I slept early then. If not, I would have read the email that indicated that my childhood friend had Adenoid Cystic Carcinoma (ACC) behind her left eye. The prognosis does not look very good. The survival rate is not very high in the long run. She could lose the use of her left eye. She could even not make it. Still, the news came on March 3rd. It will turn out for good. I know because they were supposed to see the doctor on the fourth but they were asked to come on the 3rd instead. The Lord had marked it again. Thank you, Papa God. You are SO GOOD. I choose to trust you.
And this brings me to the last point which is the Jarots.
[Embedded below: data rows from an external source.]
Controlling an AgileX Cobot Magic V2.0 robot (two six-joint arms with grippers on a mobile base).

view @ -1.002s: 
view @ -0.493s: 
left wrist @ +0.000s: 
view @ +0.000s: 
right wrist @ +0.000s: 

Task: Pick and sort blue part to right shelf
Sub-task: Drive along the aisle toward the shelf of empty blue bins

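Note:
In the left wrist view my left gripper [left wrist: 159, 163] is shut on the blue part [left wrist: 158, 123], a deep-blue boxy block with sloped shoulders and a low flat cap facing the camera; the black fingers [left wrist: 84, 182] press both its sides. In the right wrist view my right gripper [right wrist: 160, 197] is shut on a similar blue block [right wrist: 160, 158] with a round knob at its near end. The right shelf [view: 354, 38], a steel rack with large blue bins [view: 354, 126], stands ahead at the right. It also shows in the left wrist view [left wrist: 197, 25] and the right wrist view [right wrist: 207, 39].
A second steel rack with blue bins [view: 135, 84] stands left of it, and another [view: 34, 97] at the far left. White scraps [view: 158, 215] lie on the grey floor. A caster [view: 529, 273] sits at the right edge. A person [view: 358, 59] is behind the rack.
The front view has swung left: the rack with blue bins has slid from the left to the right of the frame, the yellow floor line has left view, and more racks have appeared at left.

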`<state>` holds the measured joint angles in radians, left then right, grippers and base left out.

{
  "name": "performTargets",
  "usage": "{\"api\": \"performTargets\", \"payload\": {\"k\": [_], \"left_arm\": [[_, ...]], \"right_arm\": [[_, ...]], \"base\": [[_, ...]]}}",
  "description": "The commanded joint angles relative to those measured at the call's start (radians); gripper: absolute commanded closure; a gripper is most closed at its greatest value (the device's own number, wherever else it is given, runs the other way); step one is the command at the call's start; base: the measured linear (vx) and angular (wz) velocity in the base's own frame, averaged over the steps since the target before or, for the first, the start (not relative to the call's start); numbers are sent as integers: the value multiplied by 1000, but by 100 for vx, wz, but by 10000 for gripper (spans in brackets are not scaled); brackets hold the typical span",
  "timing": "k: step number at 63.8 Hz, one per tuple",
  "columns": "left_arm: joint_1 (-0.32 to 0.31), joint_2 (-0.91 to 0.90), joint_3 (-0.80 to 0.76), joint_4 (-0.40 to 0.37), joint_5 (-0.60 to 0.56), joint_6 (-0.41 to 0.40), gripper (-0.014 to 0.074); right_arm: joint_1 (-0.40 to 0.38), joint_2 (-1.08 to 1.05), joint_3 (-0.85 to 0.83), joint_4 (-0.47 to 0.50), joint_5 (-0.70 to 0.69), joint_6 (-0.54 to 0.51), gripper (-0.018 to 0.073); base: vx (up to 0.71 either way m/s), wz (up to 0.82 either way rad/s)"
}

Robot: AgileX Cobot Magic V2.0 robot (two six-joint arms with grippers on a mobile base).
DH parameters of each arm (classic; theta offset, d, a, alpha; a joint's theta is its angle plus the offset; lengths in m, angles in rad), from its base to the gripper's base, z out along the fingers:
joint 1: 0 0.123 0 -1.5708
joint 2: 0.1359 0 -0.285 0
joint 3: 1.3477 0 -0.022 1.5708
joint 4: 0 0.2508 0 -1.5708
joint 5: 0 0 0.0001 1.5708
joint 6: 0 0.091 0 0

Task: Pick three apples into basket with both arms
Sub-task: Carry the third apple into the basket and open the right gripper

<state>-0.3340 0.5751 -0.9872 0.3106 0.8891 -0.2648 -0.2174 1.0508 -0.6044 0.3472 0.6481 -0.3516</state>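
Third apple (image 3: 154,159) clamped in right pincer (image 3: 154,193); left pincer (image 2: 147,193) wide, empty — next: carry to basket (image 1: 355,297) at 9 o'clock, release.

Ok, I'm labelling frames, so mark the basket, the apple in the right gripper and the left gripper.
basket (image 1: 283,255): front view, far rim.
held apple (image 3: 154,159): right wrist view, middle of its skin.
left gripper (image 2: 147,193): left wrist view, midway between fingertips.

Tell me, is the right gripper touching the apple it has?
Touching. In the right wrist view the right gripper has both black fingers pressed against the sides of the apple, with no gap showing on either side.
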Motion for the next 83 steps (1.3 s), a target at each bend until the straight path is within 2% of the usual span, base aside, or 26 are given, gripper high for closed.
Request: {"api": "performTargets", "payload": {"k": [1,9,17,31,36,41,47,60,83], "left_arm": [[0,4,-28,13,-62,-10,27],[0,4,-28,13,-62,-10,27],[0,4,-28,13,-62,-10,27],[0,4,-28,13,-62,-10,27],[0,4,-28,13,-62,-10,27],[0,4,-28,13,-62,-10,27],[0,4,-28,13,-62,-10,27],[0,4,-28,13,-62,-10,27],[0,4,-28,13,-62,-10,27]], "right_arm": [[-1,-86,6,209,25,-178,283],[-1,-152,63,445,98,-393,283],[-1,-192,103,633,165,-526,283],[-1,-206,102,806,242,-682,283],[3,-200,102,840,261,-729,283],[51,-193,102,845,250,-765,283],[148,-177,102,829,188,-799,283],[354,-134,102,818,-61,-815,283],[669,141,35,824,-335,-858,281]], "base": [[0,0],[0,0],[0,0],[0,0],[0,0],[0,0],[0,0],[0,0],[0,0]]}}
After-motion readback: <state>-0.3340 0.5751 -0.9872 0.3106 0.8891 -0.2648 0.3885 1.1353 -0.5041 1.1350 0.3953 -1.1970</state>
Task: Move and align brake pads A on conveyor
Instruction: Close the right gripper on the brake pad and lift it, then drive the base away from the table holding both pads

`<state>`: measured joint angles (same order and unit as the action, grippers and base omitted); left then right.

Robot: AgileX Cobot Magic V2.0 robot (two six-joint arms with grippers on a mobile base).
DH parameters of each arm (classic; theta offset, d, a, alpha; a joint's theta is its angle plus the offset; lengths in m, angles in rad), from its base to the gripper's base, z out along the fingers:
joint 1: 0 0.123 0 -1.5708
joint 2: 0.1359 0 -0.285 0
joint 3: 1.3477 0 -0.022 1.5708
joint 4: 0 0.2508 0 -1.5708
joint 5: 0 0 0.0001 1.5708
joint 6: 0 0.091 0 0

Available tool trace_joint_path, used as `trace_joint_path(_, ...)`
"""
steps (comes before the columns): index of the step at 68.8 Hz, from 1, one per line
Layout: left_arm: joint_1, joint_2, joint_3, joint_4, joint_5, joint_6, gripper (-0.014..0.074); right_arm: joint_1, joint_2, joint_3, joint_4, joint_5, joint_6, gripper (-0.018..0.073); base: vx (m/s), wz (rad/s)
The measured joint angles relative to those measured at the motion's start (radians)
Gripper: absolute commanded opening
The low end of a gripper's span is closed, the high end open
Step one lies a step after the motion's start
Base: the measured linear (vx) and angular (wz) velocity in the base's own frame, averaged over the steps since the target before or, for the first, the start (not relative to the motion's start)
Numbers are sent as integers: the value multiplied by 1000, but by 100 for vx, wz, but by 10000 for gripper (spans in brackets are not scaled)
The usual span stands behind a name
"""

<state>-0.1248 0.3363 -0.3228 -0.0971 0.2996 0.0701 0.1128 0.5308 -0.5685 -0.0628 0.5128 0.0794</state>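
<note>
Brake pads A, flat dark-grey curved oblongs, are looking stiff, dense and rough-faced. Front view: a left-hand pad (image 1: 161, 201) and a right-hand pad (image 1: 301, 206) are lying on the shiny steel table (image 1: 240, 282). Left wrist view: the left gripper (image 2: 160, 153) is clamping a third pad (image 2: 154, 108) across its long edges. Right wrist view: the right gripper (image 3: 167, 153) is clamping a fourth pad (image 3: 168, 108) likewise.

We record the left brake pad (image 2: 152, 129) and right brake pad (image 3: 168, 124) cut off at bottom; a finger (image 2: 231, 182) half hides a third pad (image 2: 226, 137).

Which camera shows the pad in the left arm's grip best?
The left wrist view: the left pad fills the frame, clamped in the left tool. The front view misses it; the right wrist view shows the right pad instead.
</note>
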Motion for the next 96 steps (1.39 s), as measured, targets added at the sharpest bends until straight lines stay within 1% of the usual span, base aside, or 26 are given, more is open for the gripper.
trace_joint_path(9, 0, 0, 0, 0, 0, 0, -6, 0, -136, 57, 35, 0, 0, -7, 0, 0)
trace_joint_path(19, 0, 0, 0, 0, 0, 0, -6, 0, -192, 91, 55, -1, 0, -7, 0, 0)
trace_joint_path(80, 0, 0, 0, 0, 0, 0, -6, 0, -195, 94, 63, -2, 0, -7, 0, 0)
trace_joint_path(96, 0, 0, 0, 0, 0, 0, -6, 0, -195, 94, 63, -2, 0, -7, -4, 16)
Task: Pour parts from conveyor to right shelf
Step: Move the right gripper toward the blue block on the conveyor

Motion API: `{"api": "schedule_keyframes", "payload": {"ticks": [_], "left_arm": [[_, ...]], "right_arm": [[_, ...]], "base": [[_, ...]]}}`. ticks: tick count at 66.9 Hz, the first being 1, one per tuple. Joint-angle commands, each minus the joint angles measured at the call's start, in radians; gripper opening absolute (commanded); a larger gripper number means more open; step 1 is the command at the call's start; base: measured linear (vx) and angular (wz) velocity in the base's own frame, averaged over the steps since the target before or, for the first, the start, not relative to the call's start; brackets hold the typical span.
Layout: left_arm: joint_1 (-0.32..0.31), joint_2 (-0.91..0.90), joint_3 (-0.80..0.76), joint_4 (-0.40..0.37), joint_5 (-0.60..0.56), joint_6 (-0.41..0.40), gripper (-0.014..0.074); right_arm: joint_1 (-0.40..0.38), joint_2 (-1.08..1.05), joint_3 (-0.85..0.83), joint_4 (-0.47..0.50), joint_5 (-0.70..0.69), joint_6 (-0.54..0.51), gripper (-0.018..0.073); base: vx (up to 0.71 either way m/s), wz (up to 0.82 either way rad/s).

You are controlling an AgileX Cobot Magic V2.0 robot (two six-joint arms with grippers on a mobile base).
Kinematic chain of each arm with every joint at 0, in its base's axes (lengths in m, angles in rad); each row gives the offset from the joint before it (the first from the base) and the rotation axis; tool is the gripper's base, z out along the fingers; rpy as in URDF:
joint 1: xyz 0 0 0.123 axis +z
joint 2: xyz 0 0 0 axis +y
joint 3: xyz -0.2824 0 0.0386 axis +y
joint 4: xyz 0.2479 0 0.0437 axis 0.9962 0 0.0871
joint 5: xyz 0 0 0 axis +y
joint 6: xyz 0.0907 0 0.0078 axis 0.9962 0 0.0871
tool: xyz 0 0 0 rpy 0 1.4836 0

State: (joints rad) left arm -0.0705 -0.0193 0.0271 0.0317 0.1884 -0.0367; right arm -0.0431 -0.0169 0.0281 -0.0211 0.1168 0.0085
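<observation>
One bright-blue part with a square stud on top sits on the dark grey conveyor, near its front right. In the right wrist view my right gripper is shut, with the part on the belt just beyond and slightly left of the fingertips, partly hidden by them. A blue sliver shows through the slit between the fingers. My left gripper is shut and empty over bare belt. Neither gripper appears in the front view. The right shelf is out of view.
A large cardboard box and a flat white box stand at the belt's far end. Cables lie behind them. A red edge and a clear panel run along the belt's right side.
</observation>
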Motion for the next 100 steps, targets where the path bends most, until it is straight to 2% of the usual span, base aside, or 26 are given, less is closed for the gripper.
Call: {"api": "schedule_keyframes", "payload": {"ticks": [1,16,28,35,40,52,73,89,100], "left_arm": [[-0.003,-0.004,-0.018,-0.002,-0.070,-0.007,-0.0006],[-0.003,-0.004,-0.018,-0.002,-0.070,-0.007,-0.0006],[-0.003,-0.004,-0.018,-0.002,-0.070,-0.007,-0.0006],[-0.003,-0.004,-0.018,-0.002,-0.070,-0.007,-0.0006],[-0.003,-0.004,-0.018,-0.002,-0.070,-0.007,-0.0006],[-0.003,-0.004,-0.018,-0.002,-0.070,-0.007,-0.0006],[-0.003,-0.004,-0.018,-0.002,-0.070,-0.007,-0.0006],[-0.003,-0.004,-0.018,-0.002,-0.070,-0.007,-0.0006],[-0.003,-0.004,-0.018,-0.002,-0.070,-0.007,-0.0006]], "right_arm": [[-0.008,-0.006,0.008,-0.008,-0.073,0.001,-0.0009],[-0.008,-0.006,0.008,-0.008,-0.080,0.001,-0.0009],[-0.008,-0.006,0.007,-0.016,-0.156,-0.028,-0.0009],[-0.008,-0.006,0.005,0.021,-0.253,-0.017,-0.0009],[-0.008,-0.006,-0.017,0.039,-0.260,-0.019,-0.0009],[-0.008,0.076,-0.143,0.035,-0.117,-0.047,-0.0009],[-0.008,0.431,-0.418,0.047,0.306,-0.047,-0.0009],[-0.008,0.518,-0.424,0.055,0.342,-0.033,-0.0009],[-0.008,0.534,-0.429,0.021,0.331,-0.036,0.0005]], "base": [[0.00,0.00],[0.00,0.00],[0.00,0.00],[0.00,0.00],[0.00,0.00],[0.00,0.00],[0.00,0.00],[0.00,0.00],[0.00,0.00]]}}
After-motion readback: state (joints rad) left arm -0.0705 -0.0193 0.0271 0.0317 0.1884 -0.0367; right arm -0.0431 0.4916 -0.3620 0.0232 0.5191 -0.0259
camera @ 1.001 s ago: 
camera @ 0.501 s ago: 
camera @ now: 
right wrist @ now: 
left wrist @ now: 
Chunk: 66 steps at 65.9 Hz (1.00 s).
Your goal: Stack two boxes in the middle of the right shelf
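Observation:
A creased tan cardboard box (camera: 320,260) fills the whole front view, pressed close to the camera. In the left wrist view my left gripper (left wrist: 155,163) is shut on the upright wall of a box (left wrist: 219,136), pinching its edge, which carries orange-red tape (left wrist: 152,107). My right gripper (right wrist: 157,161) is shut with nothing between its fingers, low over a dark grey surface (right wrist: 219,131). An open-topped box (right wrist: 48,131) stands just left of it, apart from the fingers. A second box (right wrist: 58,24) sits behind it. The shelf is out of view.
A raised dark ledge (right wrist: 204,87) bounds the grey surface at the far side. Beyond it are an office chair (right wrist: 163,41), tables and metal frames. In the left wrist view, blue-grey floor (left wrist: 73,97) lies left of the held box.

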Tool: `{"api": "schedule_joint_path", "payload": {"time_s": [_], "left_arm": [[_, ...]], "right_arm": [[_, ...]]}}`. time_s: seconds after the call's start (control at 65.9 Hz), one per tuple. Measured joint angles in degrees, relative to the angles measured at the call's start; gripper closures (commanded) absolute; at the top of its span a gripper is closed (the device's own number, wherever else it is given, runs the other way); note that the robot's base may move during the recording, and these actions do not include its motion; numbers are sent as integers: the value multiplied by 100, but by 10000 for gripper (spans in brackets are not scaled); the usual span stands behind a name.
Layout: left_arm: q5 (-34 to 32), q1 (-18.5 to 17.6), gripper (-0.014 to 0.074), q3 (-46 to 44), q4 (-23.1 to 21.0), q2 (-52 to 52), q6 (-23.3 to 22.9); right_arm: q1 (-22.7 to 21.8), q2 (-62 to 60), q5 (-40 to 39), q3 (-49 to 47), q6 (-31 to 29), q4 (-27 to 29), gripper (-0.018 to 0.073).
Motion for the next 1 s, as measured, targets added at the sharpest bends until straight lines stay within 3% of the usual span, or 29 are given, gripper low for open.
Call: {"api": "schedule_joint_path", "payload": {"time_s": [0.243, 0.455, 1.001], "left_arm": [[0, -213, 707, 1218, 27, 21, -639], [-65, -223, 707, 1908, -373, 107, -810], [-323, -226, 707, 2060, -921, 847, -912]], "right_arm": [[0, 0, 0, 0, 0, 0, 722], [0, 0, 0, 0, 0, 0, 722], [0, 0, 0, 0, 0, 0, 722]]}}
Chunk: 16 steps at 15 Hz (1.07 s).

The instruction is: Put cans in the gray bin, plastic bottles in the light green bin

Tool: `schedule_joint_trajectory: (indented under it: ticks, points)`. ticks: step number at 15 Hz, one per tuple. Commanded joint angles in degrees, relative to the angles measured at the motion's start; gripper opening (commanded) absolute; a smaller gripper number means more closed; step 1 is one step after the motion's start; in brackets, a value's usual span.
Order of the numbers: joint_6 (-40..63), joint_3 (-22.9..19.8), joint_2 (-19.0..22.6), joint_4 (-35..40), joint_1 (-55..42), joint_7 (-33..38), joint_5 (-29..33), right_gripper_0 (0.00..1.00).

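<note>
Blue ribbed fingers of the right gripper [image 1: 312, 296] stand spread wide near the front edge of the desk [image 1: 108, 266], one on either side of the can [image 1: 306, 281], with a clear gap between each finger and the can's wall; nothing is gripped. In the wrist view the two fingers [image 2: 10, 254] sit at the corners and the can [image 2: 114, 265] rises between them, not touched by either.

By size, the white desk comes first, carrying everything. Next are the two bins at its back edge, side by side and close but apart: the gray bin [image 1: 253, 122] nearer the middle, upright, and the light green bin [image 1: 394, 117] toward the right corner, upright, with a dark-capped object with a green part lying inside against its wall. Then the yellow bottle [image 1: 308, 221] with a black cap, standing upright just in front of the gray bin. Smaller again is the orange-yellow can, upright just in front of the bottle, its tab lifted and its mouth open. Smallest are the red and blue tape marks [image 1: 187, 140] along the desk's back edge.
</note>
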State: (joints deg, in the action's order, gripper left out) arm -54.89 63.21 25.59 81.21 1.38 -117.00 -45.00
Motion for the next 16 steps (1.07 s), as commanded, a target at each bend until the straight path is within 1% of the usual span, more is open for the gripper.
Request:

I think if they knew the significance of March 3rd, they may not have been as anxious as they were for their daughters’ adoption paperwork. I’m sorry that I can’t elaborate any more than that. Paula wrote an excellent and compelling book about their adopted Cambodian daughters and what they had to go through to get their US citizenship. I don’t want to spoil it for you. I just know if you read “Daughters by Design,” you’ll be glad for the time you spend reading it. It’ll leave you with a heart praising God and rooting for more of what He does. It’ll encourage you and warm your heart.
Lastly, I hope you won’t take offense that the Lord has related to me this way and that this is what I believe. He probably does it differently with you and March 3rd may not mean anything to you. He’s still good and does what He wants, yes?